- **DESCRIPTION OF THE TASK**:
Look through the records that follow. Copy every line containing the word "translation".
══ RECORDS TO USE ══
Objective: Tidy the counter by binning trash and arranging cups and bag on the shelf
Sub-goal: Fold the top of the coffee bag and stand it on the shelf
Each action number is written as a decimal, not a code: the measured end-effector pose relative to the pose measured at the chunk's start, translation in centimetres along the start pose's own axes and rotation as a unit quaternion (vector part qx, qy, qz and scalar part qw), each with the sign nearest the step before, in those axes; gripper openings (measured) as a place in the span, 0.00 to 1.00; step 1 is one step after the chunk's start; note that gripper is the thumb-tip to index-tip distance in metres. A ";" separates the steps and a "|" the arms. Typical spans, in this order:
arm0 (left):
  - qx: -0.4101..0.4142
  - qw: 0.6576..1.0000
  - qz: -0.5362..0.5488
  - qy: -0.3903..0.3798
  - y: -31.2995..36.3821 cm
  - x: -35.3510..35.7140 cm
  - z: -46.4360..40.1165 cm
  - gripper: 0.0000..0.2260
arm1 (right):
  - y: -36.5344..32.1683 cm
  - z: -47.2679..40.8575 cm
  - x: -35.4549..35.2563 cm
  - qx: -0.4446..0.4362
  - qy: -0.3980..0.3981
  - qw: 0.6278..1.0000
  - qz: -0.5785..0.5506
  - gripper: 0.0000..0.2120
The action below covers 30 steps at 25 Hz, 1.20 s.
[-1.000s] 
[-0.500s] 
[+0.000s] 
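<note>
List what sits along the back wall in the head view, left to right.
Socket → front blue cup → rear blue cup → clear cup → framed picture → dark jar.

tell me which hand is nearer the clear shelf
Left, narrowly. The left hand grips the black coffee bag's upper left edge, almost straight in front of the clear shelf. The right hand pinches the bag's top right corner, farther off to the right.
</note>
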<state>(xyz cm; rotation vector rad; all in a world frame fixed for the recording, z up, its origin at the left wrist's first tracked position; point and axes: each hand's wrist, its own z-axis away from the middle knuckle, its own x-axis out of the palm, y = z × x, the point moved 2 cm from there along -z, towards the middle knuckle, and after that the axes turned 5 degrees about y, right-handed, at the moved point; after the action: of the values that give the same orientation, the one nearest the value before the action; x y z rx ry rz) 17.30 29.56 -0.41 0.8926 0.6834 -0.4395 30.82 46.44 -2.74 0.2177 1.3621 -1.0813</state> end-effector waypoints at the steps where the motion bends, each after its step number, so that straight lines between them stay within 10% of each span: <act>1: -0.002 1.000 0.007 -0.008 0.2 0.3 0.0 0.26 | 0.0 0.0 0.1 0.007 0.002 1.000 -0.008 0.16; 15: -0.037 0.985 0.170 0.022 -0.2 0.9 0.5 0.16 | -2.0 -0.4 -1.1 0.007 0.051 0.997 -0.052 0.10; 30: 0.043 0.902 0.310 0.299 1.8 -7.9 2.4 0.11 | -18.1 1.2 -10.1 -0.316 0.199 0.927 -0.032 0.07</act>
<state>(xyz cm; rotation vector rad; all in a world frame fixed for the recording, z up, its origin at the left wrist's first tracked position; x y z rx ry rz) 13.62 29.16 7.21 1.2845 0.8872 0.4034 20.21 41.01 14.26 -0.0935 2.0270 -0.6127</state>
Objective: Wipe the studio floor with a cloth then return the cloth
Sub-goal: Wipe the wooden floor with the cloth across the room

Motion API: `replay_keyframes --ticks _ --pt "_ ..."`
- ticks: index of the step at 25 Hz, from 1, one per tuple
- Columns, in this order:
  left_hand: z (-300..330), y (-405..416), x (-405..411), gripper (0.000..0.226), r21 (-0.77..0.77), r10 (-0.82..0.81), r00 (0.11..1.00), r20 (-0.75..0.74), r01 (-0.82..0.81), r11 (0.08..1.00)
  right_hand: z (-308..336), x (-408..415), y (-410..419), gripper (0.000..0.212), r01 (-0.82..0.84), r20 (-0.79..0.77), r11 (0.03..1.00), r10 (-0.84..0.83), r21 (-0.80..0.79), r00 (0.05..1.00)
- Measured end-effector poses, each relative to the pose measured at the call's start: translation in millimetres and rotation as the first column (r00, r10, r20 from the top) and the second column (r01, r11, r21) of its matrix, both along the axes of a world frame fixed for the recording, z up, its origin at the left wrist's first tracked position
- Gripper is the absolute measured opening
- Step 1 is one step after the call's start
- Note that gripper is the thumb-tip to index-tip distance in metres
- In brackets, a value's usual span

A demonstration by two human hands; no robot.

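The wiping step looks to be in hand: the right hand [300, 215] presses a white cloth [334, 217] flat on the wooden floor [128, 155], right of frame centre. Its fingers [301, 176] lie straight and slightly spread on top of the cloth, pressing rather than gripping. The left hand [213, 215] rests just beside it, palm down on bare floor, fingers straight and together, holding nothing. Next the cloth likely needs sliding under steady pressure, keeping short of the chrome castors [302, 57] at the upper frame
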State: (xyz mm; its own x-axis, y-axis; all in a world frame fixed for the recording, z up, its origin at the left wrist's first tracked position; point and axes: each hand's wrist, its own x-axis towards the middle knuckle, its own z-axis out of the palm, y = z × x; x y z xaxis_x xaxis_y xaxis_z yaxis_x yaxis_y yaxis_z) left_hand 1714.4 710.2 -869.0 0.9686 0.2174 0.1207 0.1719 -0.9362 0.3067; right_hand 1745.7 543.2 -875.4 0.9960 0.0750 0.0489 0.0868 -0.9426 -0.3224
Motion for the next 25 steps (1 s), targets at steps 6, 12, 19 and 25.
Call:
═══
- **FINAL ANSWER**:
Each action number is written as a decimal, not a code: the measured end-effector pose relative to the pose measured at the chunk's start, translation in centimetres along the start pose's own axes and rotation as a unit quaternion (vector part qx, qy, qz and scalar part qw), each with the sign nearest the step before, in those axes; gripper openings (measured) as a place in the span, 0.00 to 1.00; step 1 is one step after the chunk's start; note that gripper is the thumb-tip to index-tip distance in metres. A ";" separates the steps and a "|" the arms. Typical spans, in this order:
- Measured end-effector poses, each relative to the pose measured at the call's start: translation in millimetres and rotation as the first column (r00, r10, r20 from the top) and the second column (r01, r11, r21) of its matrix, both along the axes of a world frame fixed for the recording, z up, its origin at the left wrist's first tracked position

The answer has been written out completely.